● **The task**
Leave out every picture and set down, exactly, the lines below from the one holding "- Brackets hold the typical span" up to and including the one holding "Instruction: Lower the".

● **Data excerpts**
##############################
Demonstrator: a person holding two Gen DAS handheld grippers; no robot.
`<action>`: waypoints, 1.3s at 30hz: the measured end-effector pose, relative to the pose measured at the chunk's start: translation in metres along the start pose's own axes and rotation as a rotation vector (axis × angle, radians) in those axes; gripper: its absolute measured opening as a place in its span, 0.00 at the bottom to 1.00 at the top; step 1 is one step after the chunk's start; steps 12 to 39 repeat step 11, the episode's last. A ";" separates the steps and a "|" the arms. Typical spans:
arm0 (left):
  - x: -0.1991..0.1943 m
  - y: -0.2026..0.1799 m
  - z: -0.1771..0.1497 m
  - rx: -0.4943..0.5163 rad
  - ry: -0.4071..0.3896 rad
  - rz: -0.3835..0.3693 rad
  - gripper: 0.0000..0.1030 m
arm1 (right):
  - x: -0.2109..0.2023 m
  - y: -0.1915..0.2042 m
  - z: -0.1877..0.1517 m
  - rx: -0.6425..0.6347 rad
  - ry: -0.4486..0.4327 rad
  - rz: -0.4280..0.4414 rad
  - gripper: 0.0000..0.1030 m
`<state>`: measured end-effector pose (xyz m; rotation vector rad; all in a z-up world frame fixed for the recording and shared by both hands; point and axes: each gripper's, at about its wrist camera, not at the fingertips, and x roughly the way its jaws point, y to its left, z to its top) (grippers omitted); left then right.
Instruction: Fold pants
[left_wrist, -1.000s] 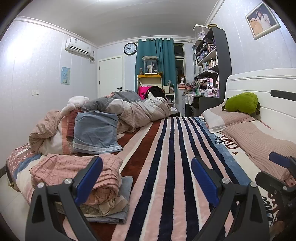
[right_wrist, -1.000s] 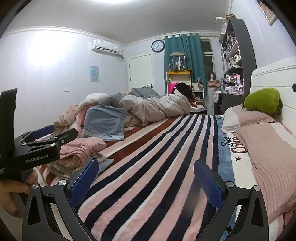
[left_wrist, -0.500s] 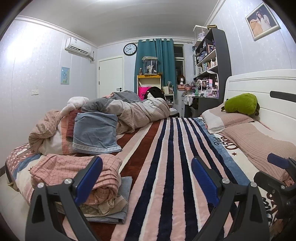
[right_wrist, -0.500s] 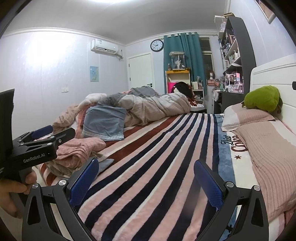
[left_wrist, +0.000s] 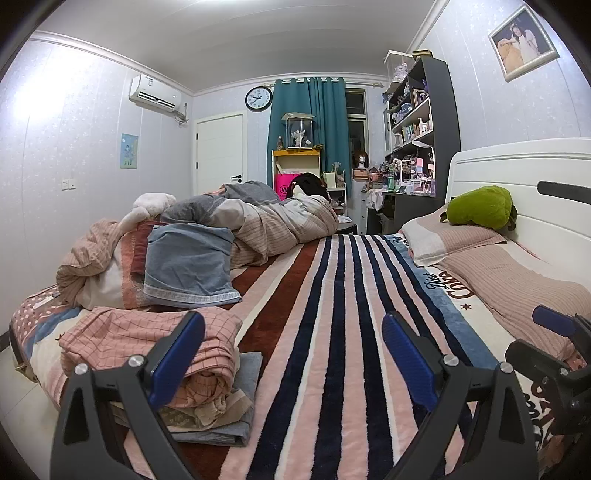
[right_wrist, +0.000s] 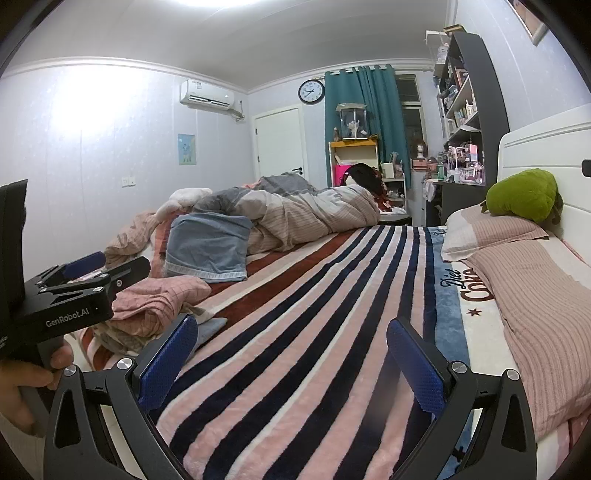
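The left gripper is wide open and holds nothing. It floats above the striped blanket on the bed. The right gripper is wide open too, with nothing between its blue pads.

The pink checked pants lie in a loose bunch on top of a small pile of clothes near the left edge of the bed. In the left wrist view they sit just behind the left finger of the left gripper, not touching it as far as the view shows. In the right wrist view the pink checked pants lie to the left of the right gripper, a little way off, and the left gripper floats just beside them, with a hand on its handle.

A folded blue cloth leans on a heap of bedding farther back. A green plush toy rests on a pillow by the white headboard.

Next to the pictures from a moment ago, almost nothing is different. Both grippers are open just as wide, and the pants lie in the same bunch. The views have shifted only a tiny bit.
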<state>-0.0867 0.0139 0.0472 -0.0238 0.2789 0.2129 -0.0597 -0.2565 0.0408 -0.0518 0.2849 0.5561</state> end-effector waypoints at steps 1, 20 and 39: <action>0.000 0.000 0.000 0.000 0.000 0.000 0.92 | 0.001 0.000 0.000 0.001 0.000 -0.001 0.99; 0.001 -0.006 0.001 0.006 0.008 -0.007 0.92 | 0.001 0.001 0.000 0.003 0.000 -0.002 0.99; 0.001 -0.006 0.001 0.006 0.008 -0.007 0.92 | 0.001 0.001 0.000 0.003 0.000 -0.002 0.99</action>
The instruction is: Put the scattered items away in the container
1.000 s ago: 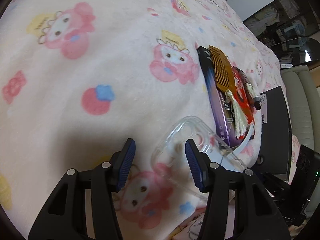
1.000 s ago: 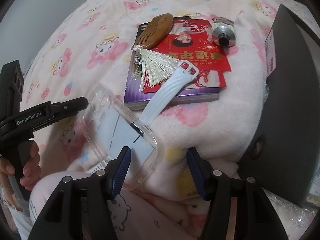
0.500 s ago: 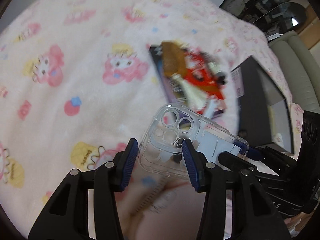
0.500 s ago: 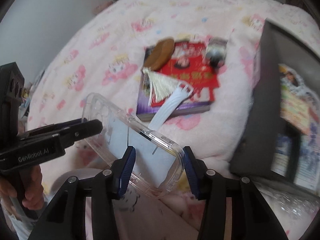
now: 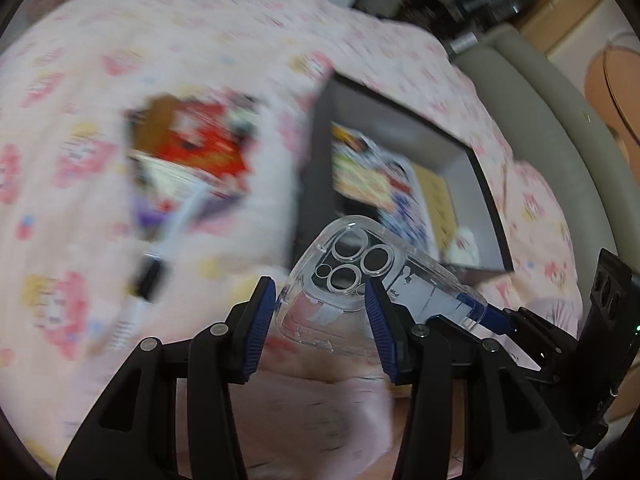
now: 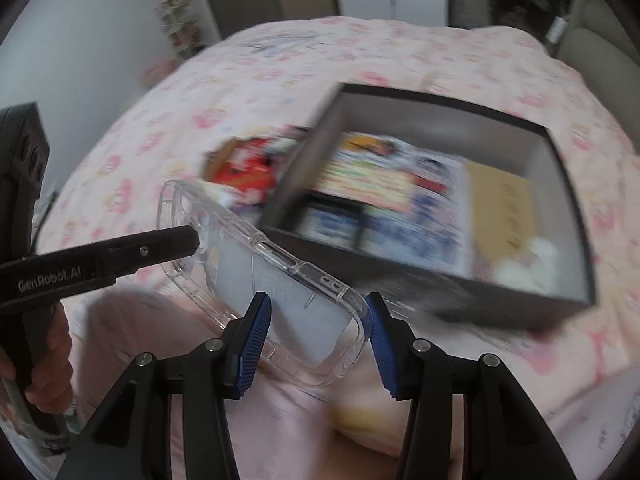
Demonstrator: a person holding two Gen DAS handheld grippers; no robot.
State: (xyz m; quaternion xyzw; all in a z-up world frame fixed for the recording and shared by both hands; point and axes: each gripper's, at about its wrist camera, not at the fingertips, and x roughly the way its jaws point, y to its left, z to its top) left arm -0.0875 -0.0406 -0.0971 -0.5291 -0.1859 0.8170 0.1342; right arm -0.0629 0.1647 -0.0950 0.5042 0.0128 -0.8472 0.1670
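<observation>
A clear phone case (image 5: 352, 252) hangs in the air above the pink cartoon-print blanket (image 5: 120, 40), held at both ends. My left gripper (image 5: 319, 292) is shut on its camera-hole end. My right gripper (image 6: 317, 308) is shut on the other end of the phone case (image 6: 256, 264). Just beyond the case lies the open dark box (image 6: 400, 98), with colourful printed sheets, a brown card and something white and soft inside. To the left of the box (image 5: 400, 120) a blurred pile (image 5: 188, 148) of a purple book, a red card and a brown comb rests on the blanket.
A white strap with a dark end (image 5: 160, 256) lies on the blanket below the pile. A grey-green sofa (image 5: 560, 120) borders the bed on the right. A hand (image 6: 48, 360) grips the left tool's handle. Shelves (image 6: 180, 20) and doors stand past the bed.
Both grippers closed on the phone case, lifted it off the blanket and carried it right towards the dark box, whose inside has come into view.
</observation>
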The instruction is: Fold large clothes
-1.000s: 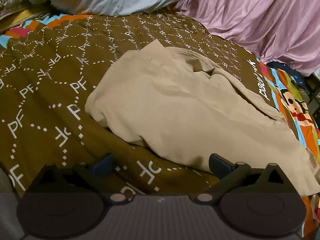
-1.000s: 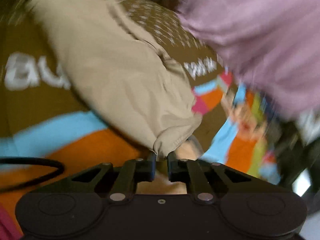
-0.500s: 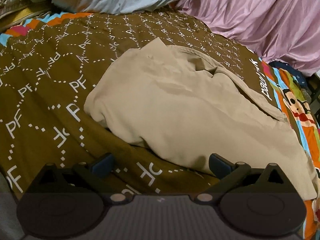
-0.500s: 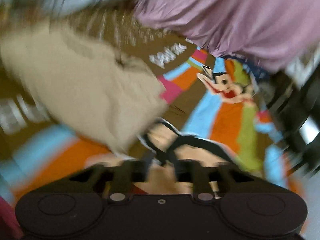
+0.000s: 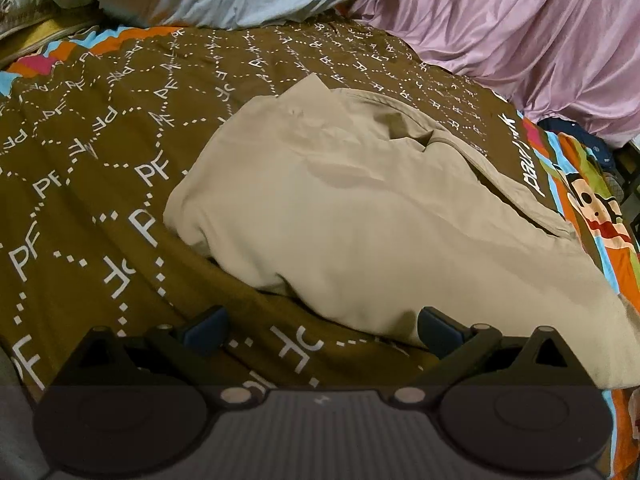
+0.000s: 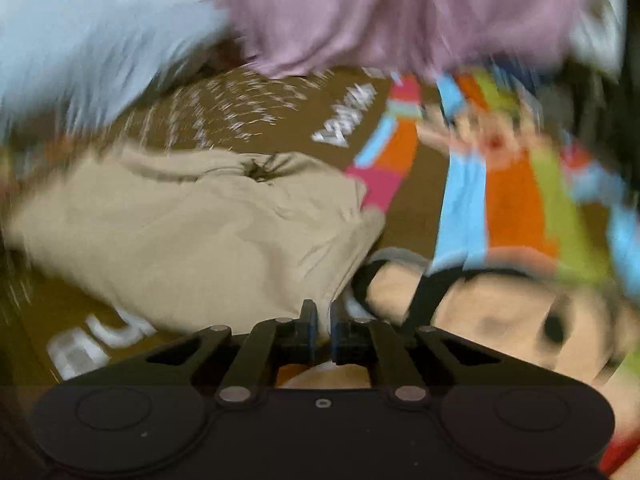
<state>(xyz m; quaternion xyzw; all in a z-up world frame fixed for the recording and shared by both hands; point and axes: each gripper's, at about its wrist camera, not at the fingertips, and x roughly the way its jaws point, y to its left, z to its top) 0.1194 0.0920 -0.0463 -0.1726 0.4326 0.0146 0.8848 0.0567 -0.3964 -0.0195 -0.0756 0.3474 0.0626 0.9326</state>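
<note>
Your left tongs (image 5: 322, 330) are matte black with blue pads (image 5: 208, 326), silver pivot pins and round housings; your right tongs (image 6: 323, 330) look the same.

Beige garment (image 5: 360, 224) lying crumpled on a bed.
Plain tan cloth, loosely folded over itself with soft wrinkles and a rounded neckline near its far edge (collar side toward the pillows). It rests flat on the brown patterned bedspread (image 5: 100, 184), one corner reaching the striped, multicoloured border; blurred in the right wrist view (image 6: 192, 232).
</note>
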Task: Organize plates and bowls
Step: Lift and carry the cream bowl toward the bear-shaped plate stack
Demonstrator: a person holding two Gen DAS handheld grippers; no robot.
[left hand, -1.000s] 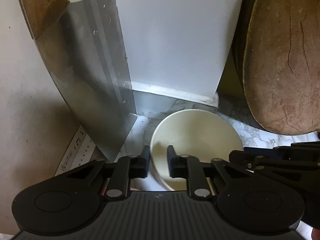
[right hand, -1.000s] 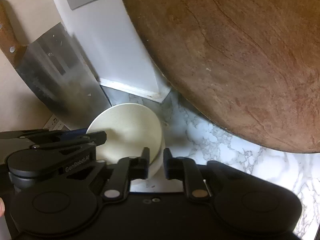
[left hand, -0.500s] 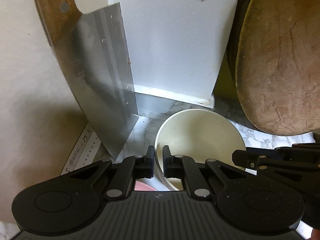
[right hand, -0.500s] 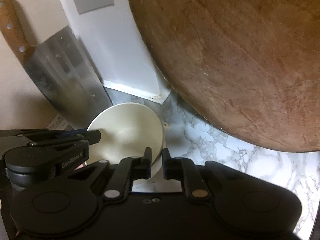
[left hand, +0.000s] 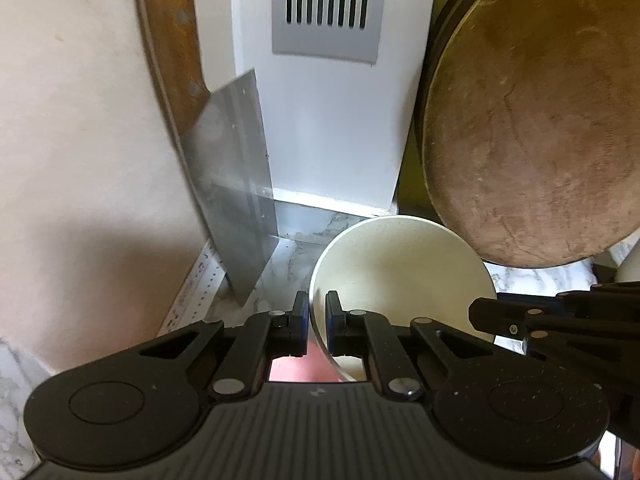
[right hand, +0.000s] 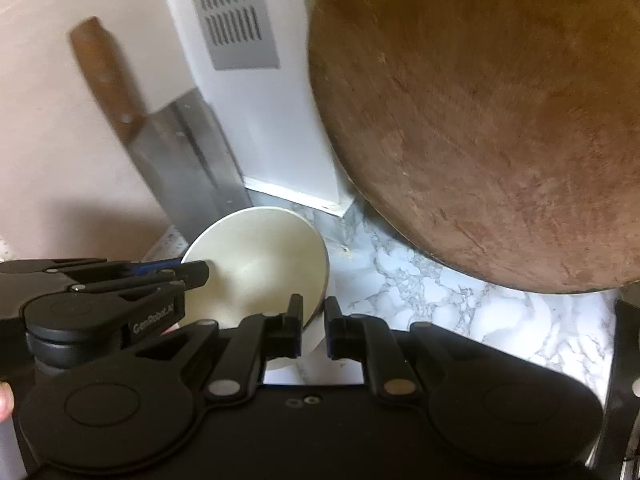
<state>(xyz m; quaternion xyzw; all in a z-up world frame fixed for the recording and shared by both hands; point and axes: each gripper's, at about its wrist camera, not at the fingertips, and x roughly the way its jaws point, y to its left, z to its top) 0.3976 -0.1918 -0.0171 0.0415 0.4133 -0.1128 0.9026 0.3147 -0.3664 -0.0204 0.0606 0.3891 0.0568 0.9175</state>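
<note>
Bowl [left hand: 400,276] cream, tilted above the marble bench [right hand: 420,280], left tool [left hand: 317,316] pinching its left rim, right tool [right hand: 313,322] pinching its right rim, cleaver [left hand: 236,208] and round board [left hand: 532,140] leaning behind.

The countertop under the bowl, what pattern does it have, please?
White marble countertop with grey veining, clearest in right wrist view.

We see a matt cream ceramic bowl [left hand: 404,268], a rough, cracked round wooden board [right hand: 480,120], a brushed-steel cleaver [left hand: 232,184] and a glossy white marble desk [right hand: 440,292].

Two close views, shared bowl [left hand: 400,276]
</note>
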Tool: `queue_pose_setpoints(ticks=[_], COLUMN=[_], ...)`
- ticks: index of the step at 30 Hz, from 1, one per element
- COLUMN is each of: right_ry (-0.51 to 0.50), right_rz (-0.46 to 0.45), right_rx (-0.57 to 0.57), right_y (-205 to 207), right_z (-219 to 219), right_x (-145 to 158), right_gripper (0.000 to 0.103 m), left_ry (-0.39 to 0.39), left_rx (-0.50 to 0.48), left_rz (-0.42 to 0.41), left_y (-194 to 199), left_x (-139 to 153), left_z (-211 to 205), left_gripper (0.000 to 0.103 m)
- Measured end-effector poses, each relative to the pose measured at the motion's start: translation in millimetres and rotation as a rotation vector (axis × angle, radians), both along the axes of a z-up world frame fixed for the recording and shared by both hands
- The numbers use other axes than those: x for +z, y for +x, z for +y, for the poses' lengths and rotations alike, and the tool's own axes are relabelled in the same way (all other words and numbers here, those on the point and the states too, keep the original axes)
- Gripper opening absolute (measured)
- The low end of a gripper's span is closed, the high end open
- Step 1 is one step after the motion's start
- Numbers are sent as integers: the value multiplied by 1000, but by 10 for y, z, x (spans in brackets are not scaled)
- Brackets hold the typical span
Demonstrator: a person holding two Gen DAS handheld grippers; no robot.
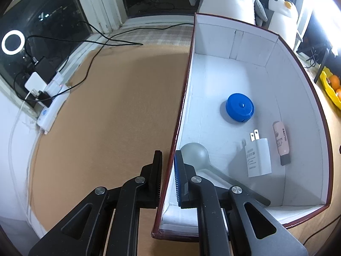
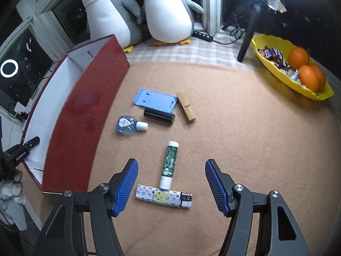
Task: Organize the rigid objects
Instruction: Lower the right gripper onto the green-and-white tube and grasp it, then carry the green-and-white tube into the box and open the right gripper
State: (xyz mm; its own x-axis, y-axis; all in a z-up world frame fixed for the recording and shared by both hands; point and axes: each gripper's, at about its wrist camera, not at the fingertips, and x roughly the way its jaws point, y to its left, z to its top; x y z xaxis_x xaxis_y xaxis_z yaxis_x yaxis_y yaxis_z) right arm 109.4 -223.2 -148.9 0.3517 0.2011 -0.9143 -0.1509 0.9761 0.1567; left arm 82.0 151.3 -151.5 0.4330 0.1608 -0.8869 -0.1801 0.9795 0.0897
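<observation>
Only the left wrist view shows inside the box. There lie a blue round case, a white charger, a pink tube at about 3 o'clock from the charger, and a grey spoon at 9 o'clock from it. The left gripper is clenched on the box's red side wall, one finger outside, one inside.

Only the right wrist view shows what lies on the tan mat. The right gripper is released, with a patterned lighter between its fingers and a green tube touching the lighter at 12 o'clock. Farther on lie a small bottle, a black cylinder, a blue plate and a wooden peg. A yellow tray with oranges stands at 2 o'clock.
</observation>
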Motion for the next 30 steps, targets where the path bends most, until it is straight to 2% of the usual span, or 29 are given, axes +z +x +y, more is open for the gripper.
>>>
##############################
● **Solution for this exercise**
- Brackets hold the typical span
Demonstrator: a person holding two Gen DAS handheld grippers; no robot.
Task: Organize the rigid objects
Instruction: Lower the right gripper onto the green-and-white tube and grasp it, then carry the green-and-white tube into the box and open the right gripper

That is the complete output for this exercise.